Aradan geçen iki günde sabahtan akşama kadar işe gidip kendimi başka şeyleri düşünmeyecek kadar yormuştum. Evden koşarak çıkıyordum ama akşamları eve dönerken belki kapımdadır düşüncesiyle hep başka banklarda saatlerce boş boş oturuyordum. Sera ve Anıl geri dönmüşlerdi. Hatta Sera bütün aşk tatili adını verdiği haftasını anlatmak için hafta sonu onun evinde kalmamız uğruna büyük savaşlar vermişti. Rüya'nın aşk merakı yüzünden anında kabul etmişti. Ben de daha kimseye olanı biteni anlatamadığım için çok yorgunum diyerek başta kabul etmemiştim. Sera evime gelip beni sürüklemekten söz edince zoraki bir şekilde tamam demiştim. Şimdi eşofmanlarımla cebimde ilk defa aldığım sigara paketimle Sera'nın koltuğunda oturuyordum.
'Sonra bana döndü ve dedi ki iyi ki seninleyim. Çığlık atmamak için dudaklarımı ısırınca bir daha seviştik ama her şey çok iyi, çok çok iyi.' Sera'nın neşeli sesiyle anlattıklarını dinlerken burukça gülümsedim. Rüya elini kalbine koymuş heyecandan bayılmamaya çalışarak kafasının içinde Sera'nın üçüncü çocuğuna isim seçmeye çalışırken Sera hem anlatıp hem de kendine nazar boncuğu takıyordu.
Aslında eve girdiğimde suratımdan her şeyi anlayabilecek kadar beni iyi tanıyan Sera aşırı mutluluk krizi yüzünden asla fark etmemişti.
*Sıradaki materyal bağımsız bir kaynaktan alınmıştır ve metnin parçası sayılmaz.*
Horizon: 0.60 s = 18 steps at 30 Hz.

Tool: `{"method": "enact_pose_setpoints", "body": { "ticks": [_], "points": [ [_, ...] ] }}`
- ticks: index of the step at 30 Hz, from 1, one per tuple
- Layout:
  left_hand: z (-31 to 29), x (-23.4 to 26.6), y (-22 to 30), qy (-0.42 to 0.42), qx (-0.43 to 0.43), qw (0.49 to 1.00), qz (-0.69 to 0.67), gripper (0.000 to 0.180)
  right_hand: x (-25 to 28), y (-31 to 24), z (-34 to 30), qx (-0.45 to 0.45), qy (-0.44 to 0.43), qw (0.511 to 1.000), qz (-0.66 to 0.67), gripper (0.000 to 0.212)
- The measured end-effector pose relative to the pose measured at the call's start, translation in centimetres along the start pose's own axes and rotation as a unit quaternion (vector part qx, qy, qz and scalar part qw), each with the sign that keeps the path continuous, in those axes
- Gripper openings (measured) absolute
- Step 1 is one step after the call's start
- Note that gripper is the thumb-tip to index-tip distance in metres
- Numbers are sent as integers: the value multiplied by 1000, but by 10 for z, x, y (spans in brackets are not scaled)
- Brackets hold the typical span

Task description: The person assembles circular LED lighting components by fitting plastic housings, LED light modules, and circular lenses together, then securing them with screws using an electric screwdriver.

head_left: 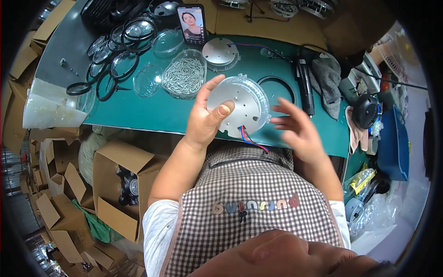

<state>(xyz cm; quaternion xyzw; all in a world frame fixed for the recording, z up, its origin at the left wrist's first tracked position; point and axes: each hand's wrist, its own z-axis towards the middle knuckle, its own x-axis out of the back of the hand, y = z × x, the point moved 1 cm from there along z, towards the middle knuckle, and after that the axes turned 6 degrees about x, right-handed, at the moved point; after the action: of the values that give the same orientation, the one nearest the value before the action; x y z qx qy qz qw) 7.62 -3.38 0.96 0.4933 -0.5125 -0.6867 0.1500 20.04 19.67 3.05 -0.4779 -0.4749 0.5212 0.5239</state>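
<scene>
My left hand (204,112) is closed on a round lamp part, a silver metal plate (245,102) with small holes, set in a clear plastic ring (260,94). The thumb presses on the plate's face while the fingers reach round the left edge. Red, blue and dark wires (249,138) come out at the lower side and hang toward the apron. Slightly blurred, my right hand (300,134) is at the right of the part, fingers spread and holding nothing. Its fingertips look close to the ring; whether they touch it, I cannot tell.
A clear tub of screws (184,76) stands on the green table (124,113), near a similar metal disc (220,51) and an upright phone (191,25). Black rings and clear covers (123,64) crowd the left. To the right lie a black ring (291,85), an electric screwdriver (304,85) and grey cloth (326,78).
</scene>
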Motion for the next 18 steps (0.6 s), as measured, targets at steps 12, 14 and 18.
{"method": "enact_pose_setpoints", "body": {
  "ticks": [12,14,18],
  "points": [
    [5,-28,-30,-51,54,991,113,139,-38,22,26,257,16,917,-303,43],
    [11,-31,-29,-51,77,988,123,135,-20,12,27,261,3,918,-299,42],
    [21,-24,-24,-38,58,997,41,129,67,7,39,248,237,829,-441,28]
  ]
}}
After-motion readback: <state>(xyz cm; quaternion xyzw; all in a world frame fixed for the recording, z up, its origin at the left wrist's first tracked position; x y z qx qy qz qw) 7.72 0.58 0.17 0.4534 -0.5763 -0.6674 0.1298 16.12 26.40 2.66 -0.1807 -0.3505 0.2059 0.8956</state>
Aslında bir yerde daha iyiydi. Kız bu kadar mutluyken evin ortasına yangın gibi düşmeme gerek yoktu. Sera'nın anlattıklarını duyuyordum ama dinleyemiyordum, yine de gülümsüyor, başımı sallayarak mutluluğuna ortak olmaya çalışıyordum.
'Ben arkada ki balkona gidiyorum biraz sıcakladım.' Rüya söylediklerimi asla takmayarak Sera daha fazla anlatsın diye beni eliyle kovaladı. Hızla mutfaktan çakmağı alarak balkona çıktığımda sigara paketini açıp tek dalı içinden almıştım. Kapıyı da koku gitmesin diye sıkıca kapatıp sigarayı yakarak içime çektim. Ben de bıraktığı bu etkiden nefret ediyorum, ondan da nefret ediyorum. Madem başkası vardı niye beni oyaladı? Hala aklıma gelmesinden de nefret ediyorum.
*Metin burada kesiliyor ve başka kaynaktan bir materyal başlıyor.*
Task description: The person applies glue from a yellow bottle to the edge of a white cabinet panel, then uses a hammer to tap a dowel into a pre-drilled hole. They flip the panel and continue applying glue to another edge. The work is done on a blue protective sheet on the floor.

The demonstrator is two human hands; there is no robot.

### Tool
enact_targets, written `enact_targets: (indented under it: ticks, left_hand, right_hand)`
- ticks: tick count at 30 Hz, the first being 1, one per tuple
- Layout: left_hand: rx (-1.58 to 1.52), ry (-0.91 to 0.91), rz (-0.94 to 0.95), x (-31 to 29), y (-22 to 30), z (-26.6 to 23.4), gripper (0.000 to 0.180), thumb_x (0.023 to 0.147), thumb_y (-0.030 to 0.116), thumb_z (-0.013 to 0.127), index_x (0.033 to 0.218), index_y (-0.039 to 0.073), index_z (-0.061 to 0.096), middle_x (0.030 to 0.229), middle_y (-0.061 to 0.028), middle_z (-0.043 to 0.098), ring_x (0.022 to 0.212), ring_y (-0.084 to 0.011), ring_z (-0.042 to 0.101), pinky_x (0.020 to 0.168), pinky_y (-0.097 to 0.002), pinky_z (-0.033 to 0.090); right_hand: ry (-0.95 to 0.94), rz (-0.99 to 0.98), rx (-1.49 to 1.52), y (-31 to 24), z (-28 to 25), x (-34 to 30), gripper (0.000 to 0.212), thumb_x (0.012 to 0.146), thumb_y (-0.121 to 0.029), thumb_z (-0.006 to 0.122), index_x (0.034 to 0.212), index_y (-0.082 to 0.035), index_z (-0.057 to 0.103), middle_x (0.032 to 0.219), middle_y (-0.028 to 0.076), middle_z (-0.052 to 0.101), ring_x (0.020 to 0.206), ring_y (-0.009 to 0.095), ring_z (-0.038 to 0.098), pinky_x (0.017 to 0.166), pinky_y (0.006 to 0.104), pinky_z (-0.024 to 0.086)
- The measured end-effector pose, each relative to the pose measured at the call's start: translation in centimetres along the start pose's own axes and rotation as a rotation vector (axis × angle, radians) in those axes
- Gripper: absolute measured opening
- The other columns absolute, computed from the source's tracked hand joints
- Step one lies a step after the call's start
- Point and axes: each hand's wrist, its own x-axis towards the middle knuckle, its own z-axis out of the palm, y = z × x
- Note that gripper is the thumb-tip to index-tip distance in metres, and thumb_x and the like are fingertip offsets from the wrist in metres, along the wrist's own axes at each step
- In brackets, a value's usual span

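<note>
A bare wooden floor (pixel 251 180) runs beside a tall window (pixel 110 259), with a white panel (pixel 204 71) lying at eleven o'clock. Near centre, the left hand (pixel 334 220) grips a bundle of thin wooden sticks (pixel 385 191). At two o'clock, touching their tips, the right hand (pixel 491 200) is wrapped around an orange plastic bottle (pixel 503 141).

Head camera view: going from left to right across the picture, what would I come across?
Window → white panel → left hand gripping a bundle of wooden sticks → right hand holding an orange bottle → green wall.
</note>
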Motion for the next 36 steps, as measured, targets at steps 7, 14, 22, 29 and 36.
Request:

'Güneş.' Kapıyı açıp yanıma gelen Sera'nın sesiyle omuzlarımı dikleştirip ona da sigara uzattığımda istemedi. 'Sen başladın mı?' Afallamıştı. Normal olarak. Hayatında her şeyi mükemmel yapmaya çalışan biri neden zararlı şeylere bulaşsın ki? Sanlı gibi.
'Güneş ne oldu?' Gülümseyerek kafamı sağa sola salladım. Elini benimkinin üstüne koyup sıktı. 'Konuşmayız istersen ama sakın kovma beni.'
'Bitti Sera. Başkası var dedi.' Sera'nın o ışık gibi parlayan gözlerinden geçen anlık öfkeyi gecenin karanlığında bile olsak çok net gördüm.
'Ne zaman oldu bu?'
'Birkaç gün işte.' Omuz silkerek sigaramdan son bir nefes çekip söndürdüğümde elimi okşuyordu ama o gözlerinde ki öfke yerini korumaya devam ediyordu. Her şeyi anlatmak isterken susmak beni boğuyordu. Arada bir kendimi hangi uçurumdan atsam düşüncelerine dalıyordum. Sera beni konuşmadan da anlıyordu. Beni çekip sarıldığında saçlarımı okşamasıyla uzun zamandır tuttuğum gözyaşlarım sicim gibi akmaya başladı.
'Ben buradayım. Ağla rahatla ama şunu bil Güneş bu da geçecek. Zamanla alışacaksın, her şey yoluna girecek ve ben hep burada olacağım. Ben ve sümüklerini bulaştırdığın omzum.' Ağlarken gülmemi sağlayan kıvırcığa minnetle bakıp sıkıca sarılarak içimdeki bütün hüznü atmaya çalıştım. Bu da geçecekti, her şey gibi.